* Task goal
The full listing, minus its pictures, should be printed again exactly as it stands.

* Source data
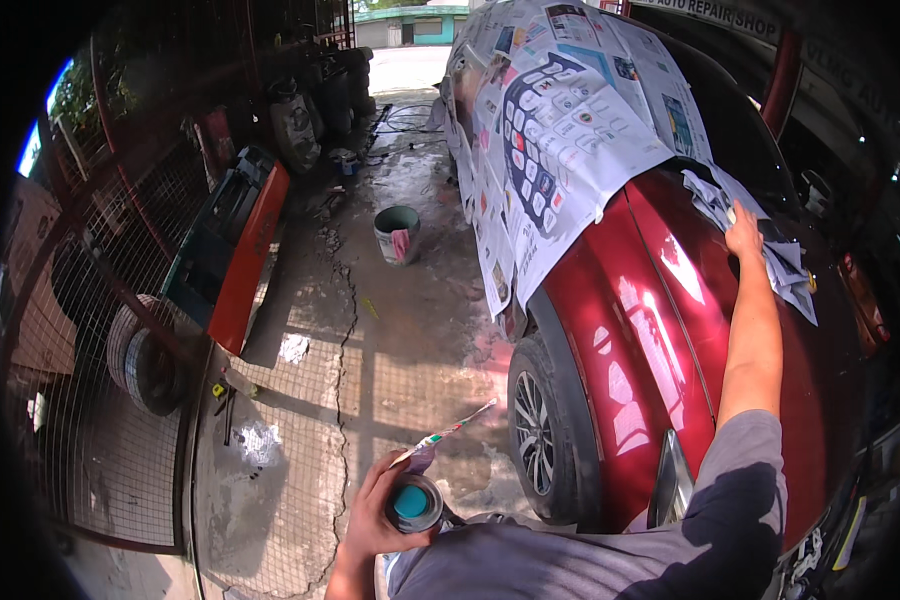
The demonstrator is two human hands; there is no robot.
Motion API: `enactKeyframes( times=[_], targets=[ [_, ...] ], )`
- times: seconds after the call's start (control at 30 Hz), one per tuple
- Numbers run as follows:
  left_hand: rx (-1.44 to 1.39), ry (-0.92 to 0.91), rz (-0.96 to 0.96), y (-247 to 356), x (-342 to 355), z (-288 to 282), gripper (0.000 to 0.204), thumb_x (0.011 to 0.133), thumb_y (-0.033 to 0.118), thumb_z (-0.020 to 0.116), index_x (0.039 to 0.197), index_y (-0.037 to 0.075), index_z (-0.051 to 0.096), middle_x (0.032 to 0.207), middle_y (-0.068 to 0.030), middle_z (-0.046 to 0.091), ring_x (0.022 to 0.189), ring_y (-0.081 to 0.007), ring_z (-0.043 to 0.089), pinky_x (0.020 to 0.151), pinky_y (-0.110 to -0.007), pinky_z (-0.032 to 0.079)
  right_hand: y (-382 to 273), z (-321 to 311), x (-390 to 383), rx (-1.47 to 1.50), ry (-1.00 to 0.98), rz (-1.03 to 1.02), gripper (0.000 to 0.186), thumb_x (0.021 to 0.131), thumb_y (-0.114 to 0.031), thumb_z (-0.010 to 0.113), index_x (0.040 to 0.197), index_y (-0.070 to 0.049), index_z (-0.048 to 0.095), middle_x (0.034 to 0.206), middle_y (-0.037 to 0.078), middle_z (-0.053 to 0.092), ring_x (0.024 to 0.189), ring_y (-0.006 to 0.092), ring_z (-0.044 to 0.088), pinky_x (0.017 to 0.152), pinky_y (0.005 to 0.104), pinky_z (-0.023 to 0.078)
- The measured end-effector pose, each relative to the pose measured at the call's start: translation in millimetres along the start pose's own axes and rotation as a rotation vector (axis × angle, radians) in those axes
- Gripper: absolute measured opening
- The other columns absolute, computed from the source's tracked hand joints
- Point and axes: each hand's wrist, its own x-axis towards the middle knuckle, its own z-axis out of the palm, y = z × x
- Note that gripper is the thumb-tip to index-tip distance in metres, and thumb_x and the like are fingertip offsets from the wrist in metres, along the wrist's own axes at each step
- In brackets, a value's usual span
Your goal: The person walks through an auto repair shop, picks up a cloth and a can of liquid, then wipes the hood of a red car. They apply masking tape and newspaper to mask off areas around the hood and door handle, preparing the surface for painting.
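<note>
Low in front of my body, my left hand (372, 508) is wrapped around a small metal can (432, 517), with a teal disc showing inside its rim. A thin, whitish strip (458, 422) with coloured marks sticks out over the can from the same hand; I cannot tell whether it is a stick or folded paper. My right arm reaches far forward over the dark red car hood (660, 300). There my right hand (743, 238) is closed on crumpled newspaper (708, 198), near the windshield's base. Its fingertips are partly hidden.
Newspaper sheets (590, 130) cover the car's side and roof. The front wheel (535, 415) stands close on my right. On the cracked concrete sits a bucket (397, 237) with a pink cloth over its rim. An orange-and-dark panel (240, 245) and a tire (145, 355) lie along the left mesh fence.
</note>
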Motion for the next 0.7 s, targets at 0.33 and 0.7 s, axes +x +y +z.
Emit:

* Task answer
The demonstrator is two human hands; there is no robot.
Motion API: `enactKeyframes( times=[_], targets=[ [_, ...] ], )`
- times: seconds after the call's start (control at 30 Hz), one per tuple
- Numbers run as follows:
  left_hand: rx (-1.44 to 1.39), ry (-0.92 to 0.91), rz (-0.96 to 0.96), y (-247 to 356), x (-342 to 355), z (-288 to 282), gripper (0.000 to 0.204), thumb_x (0.011 to 0.133), thumb_y (-0.033 to 0.118), thumb_z (-0.020 to 0.116), index_x (0.039 to 0.197), index_y (-0.037 to 0.075), index_z (-0.051 to 0.096), middle_x (0.032 to 0.207), middle_y (-0.068 to 0.030), middle_z (-0.046 to 0.091), ring_x (0.022 to 0.189), ring_y (-0.081 to 0.007), ring_z (-0.043 to 0.089), pinky_x (0.020 to 0.151), pinky_y (-0.110 to -0.007), pinky_z (-0.032 to 0.079)
  right_hand: y (-382 to 273), z (-321 to 311), x (-390 to 383), rx (-1.47 to 1.50), ry (-1.00 to 0.98), rz (-1.03 to 1.02), gripper (0.000 to 0.186), thumb_x (0.021 to 0.131), thumb_y (-0.114 to 0.031), thumb_z (-0.010 to 0.113), index_x (0.040 to 0.197), index_y (-0.070 to 0.049), index_z (-0.048 to 0.095), middle_x (0.034 to 0.206), middle_y (-0.037 to 0.078), middle_z (-0.053 to 0.092), ring_x (0.024 to 0.189), ring_y (-0.006 to 0.092), ring_z (-0.044 to 0.088), pinky_x (0.017 to 0.152), pinky_y (0.005 to 0.104), pinky_z (-0.023 to 0.078)
- The measured end-effector pose, each relative to the pose measured at the call's start: translation in millimetres along the start pose's own axes and rotation as a rotation vector (axis × angle, radians) in those axes
- Gripper: absolute measured opening
- The other columns absolute, computed from the source's tracked hand joints
- Point and axes: each hand's wrist, its own x-axis towards the middle knuckle, its own z-axis out of the palm, y = z × x
- Note that gripper is the thumb-tip to index-tip distance in metres, and thumb_x and the like are fingertip offsets from the wrist in metres, along the wrist's own axes at each step
- In brackets, a value's usual span
Your goal: The person walks through an auto repair shop, picks up a cloth and a can of liquid, then wipes the hood of a red car. They apply masking tape and newspaper to mask off areas around the hood and door handle, preparing the surface for painting.
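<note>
Low in front of my body, my left hand (372, 508) is wrapped around a small metal can (432, 517), with a teal disc showing inside its rim. A thin, whitish strip (458, 422) with coloured marks sticks out over the can from the same hand; I cannot tell whether it is a stick or folded paper. My right arm reaches far forward over the dark red car hood (660, 300). There my right hand (743, 238) is closed on crumpled newspaper (708, 198), near the windshield's base. Its fingertips are partly hidden.
Newspaper sheets (590, 130) cover the car's side and roof. The front wheel (535, 415) stands close on my right. On the cracked concrete sits a bucket (397, 237) with a pink cloth over its rim. An orange-and-dark panel (240, 245) and a tire (145, 355) lie along the left mesh fence.
</note>
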Motion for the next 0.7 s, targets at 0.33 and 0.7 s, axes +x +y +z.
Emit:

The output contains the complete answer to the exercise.